• **Exercise description**:
Reproduce all of the data exactly, with no line skipped.
### Data excerpt ###
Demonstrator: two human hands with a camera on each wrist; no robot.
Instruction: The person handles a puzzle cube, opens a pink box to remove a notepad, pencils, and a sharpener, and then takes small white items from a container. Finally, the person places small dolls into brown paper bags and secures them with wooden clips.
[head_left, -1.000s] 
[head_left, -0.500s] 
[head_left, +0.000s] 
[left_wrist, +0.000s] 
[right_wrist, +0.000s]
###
• **Written reply**:
Demonstrator: two human hands with a camera on each wrist; no robot.
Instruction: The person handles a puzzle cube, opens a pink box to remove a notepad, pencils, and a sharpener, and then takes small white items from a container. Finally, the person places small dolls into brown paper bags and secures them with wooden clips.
[head_left, -1.000s] 
[head_left, -0.500s] 
[head_left, +0.000s] 
[left_wrist, +0.000s] 
[right_wrist, +0.000s]

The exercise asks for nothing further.